— EXERCISE DIRECTIONS —
Go through the listing and pick out each line with the word "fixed" in it.

— GIVEN INFORMATION —
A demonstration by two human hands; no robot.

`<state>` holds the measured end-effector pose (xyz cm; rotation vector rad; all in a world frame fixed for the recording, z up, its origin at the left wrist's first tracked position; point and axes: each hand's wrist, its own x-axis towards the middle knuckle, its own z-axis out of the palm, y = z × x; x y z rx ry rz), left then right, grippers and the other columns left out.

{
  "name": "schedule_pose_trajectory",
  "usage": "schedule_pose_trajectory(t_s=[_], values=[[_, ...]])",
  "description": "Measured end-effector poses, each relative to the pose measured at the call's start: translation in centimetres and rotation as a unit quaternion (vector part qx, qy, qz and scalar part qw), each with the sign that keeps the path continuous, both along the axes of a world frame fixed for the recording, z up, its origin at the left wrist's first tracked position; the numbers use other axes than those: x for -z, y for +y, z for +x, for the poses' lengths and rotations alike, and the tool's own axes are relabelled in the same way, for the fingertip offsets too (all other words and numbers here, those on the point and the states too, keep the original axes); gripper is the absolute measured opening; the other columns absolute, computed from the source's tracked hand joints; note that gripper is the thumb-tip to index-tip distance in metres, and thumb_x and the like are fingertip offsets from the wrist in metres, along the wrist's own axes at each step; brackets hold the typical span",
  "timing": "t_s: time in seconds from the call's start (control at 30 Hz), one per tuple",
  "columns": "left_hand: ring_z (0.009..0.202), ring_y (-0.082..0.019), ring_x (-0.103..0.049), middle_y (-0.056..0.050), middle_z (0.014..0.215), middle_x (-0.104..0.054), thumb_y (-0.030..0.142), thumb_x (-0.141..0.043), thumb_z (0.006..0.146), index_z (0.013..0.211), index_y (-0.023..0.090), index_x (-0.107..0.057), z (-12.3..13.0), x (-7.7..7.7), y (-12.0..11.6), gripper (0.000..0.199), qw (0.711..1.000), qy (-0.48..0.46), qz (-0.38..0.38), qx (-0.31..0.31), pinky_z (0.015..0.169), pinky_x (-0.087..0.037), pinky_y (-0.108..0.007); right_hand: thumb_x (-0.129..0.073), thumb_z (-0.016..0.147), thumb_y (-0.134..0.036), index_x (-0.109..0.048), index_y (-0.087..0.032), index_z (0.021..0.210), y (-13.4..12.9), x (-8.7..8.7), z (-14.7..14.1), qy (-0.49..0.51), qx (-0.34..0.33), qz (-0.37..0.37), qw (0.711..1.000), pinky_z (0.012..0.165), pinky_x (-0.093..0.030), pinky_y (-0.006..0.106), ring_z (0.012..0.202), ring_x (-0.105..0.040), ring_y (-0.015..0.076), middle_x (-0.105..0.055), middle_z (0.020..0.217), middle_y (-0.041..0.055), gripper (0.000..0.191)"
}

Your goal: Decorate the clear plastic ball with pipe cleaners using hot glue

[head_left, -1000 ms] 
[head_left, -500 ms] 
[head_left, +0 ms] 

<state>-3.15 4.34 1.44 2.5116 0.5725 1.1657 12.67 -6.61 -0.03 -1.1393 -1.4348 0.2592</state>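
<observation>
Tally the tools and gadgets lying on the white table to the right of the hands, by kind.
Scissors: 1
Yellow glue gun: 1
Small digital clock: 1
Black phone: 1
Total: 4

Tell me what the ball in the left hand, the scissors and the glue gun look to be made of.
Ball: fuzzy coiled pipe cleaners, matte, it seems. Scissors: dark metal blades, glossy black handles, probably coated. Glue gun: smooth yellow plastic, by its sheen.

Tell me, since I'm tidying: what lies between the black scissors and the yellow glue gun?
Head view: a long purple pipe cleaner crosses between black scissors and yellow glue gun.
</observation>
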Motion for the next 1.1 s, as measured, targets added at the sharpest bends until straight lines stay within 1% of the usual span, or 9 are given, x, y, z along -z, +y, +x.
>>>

— RESULT —
`<state>` holds the measured end-effector pose (xyz cm; rotation vector rad; all in a world frame fixed for the recording, z up, its origin at the left wrist's first tracked position; point and axes: each hand's wrist, its own x-axis towards the middle knuckle, its own z-axis out of the palm, y = z × x; x y z rx ry rz), left then right, grippers and the other columns left out.
  "description": "Measured end-effector poses, each relative to the pose measured at the call's start: translation in centimetres and rotation as a unit quaternion (vector part qx, qy, qz and scalar part qw), each with the sign that keeps the path continuous, both along the axes of a world frame fixed for the recording, z up, its origin at the left wrist's first tracked position; the numbers use other axes than those: x for -z, y for +y, z for +x, for the poses' lengths and rotations alike, and the tool's own axes are relabelled in the same way, for the fingertip offsets too (all other words and numbers here, those on the point and the states too, keep the original axes); gripper is the absolute measured opening; the other columns absolute, computed from the source's tracked hand joints; note that gripper is the thumb-tip to index-tip distance in metres, and thumb_x and the like are fingertip offsets from the wrist in metres, along the wrist's own axes at each step; brackets hold the typical span",

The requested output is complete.